Desde então, não desmaiei nenhuma vez e sempre consegui voltar ao quarto caminhando por conta própria.
Ainda adormeço assim que encosto na cama, mas isso é detalhe. O importante é que não fico mais de cama por dias seguidos e isso já é uma vitória.
Graças a todo o poder sagrado (e sangue) que venho despejando nas purificações sem me conter, a corrupção diminuiu bastante.
Aqui no templo eu não sinto tanta diferença, mas dizem que os ataques de monstros pelo reino caíram drasticamente. O povo nota os efeitos e, pelo que ouvi, a Santa está sendo mais reverenciada do que nunca.
Ela já era tida como uma deusa viva... Como é possível sua reputação subir ainda mais?
Só de pensar nisso, dá medo.
— Ainda bem que temos a Emilia.
A grande revelação da nova Santa está marcada para daqui a duas semanas, e aparentemente gente de todo o país está vindo para a capital.
Depois de mais de vinte anos de busca, finalmente encontraram a Santa mais poderosa da história.
As estalagens da capital e até das cidades vizinhas estão lotadas de pessoas que querem vê-la de perto o entusiasmo é inacreditável.
Não é exagero dizer que o país inteiro vai se reunir lá.
Todos esses viajantes vão olhar para o palco com olhos cheios de esperança.
E diante deles surgirá... um homem de quarenta e dois anos vestindo um manto branco.
...Vai ser um desastre.
Um desastre absoluto.
Já consigo imaginar a atmosfera congelando, o ar parado como em temperaturas negativas. Só de pensar, meu estômago se revira.
Sinceramente, graças aos deuses pela Emilia.
— Então... eu vou circular pela capital numa carruagem luxuosa, oferecer orações na praça e abençoar o povo, é isso?
— Sim. Durante todo o percurso, Saint-sama, você estará disfarçado como um dos cavaleiros da Emilia-sama, e permanecerá ao lado dela.
— E eu é que vou ter de fazer as orações e bênçãos, né...
Aparentemente, quando a Santa reza, tudo ao redor começa a brilhar.
Veerant disse que uma luz branca suave diferente da magia comum se irradia de mim num raio de cinco metros.
Ou seja, lá estarei eu, resplandecendo como um farol, enquanto Emilia permanece ao meu lado.
...Não importa o ângulo que se olhe, é uma cena absurda.
Para que as pessoas acreditem que a luz vem de Emilia, vou ter de ficar colado nela o tempo todo.
— Do ponto de vista da segurança, também é melhor que vocês fiquem próximos.

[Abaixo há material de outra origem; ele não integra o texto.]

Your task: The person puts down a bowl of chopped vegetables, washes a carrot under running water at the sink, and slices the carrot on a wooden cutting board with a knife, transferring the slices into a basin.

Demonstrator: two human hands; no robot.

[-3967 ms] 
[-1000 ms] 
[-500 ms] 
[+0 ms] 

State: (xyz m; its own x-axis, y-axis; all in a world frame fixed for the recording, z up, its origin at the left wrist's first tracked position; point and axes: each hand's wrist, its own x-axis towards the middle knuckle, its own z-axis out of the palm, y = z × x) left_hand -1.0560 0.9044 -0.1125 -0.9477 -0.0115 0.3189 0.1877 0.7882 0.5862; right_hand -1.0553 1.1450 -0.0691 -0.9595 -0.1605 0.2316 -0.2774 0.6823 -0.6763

— Ah, é verdade. Assim não precisamos nos separar.
A mera presença da Santa já basta para reduzir ataques de monstros, trazer paz às terras e conceder as bênçãos divinas ao reino.
A magia de cura exclusiva da Santa é tão poderosa que pode salvar até quem está à beira da morte.
Por isso, há muita gente que cobiça esse poder.
E não faltam aqueles dispostos a usar qualquer meio sujo para capturar uma Santa, acreditando que, com isso, seriam invencíveis.
Então, para proteger tanto Emilia, a “falsa Santa”, quanto a mim, o verdadeiro, é melhor ficarmos juntos.
— Mas, cara... vou estar num lugar bem chamativo, hein...
Não sei quantas pessoas vão se reunir nesse evento, mas já sinto o desconforto me cercando.
Não é como se todos fossem olhar para mim, mas ainda assim fico nervoso.
Suspirei fundo, enquanto Emilia revisava os detalhes do evento.
Ela vestia as puras vestes brancas de tecido fino que usará na cerimônia. Seus longos cabelos negros, adornados com ornamentos dourados, a faziam parecer quase divina.
Mas o rosto pálido, quase transparente de ansiedade, me fez sentir uma pontada de culpa.
Vai ser um dia difícil para nós dois.